• What the task asks: Report only how many lines of the records contain the word "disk".

Records contained in a dataset:
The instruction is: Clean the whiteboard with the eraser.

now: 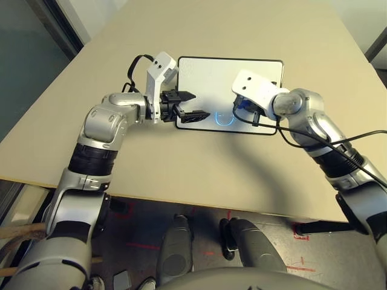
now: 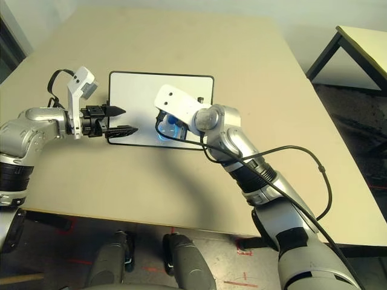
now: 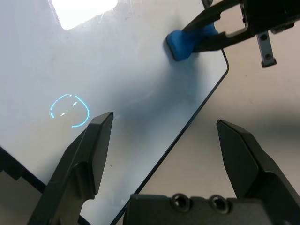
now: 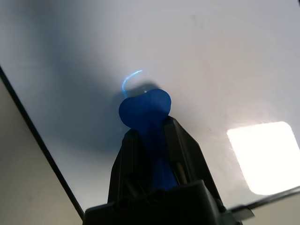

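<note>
The whiteboard (image 1: 211, 75) lies flat on the beige table, white with a thin black frame. My right gripper (image 4: 150, 129) is shut on the blue eraser (image 4: 143, 110) and presses its tip onto the board's near part, beside a faint blue arc (image 4: 131, 77). The eraser (image 3: 180, 43) shows again in the left wrist view, pinched between black fingers. My left gripper (image 1: 198, 105) is open over the board's near left corner with nothing between its fingers. A small blue smiley mark (image 3: 69, 110) sits on the board near the left fingers (image 3: 91, 145).
The beige table (image 1: 181, 169) spreads wide around the board on all sides. A black cable (image 2: 302, 151) loops off my right arm over the table's right part. Another table (image 2: 363, 42) stands apart at the far right.
</note>
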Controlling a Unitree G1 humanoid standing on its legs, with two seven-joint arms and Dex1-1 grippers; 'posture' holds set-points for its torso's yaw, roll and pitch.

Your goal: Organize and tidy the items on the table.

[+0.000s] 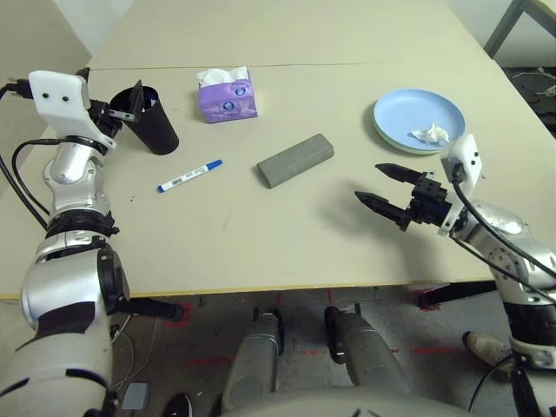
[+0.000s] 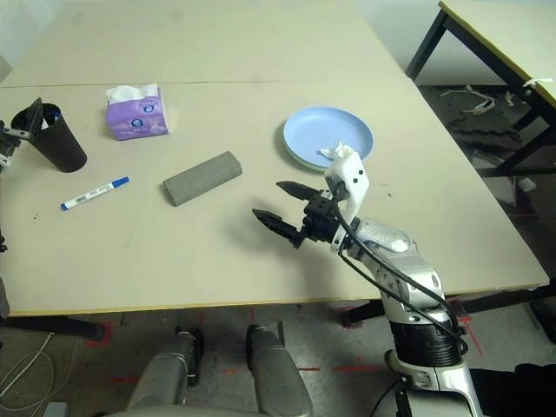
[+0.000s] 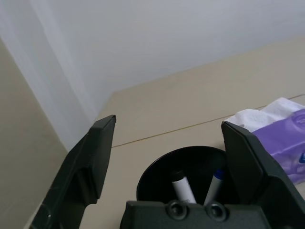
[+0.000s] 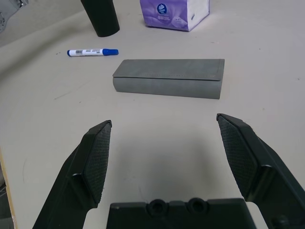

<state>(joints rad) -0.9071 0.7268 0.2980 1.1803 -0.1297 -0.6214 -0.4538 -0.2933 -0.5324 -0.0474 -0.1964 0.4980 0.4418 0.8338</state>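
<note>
Inside black cup (image 3: pixel 183 174): two markers (image 3: pixel 183 187). Tissue wad (image 1: pixel 430 134) on blue plate (image 1: pixel 407 108).

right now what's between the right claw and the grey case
Nothing: only bare table between the open right claw and the grey case, clearest in the right wrist view.

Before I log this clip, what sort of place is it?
Probably a lab or workshop: plain pale table, a second grey-legged table beside it, loose cables and red tape marks on the floor.
</note>
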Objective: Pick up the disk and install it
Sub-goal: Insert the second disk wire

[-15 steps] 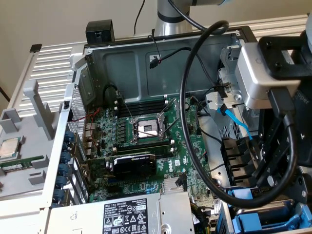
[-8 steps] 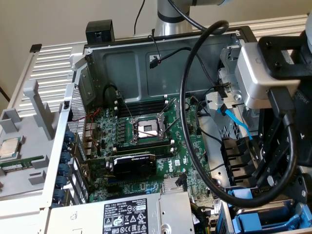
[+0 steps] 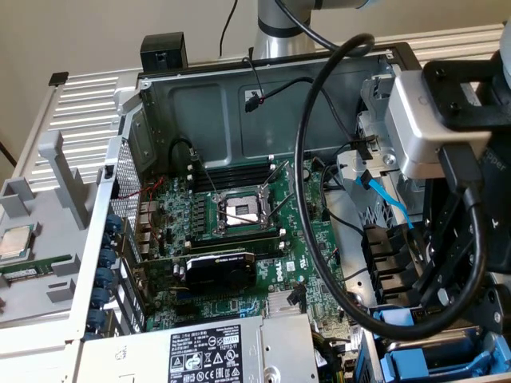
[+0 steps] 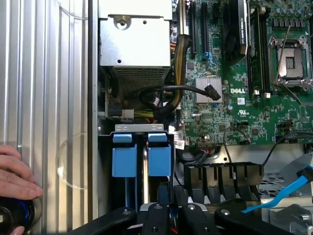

• Solved exercise: 2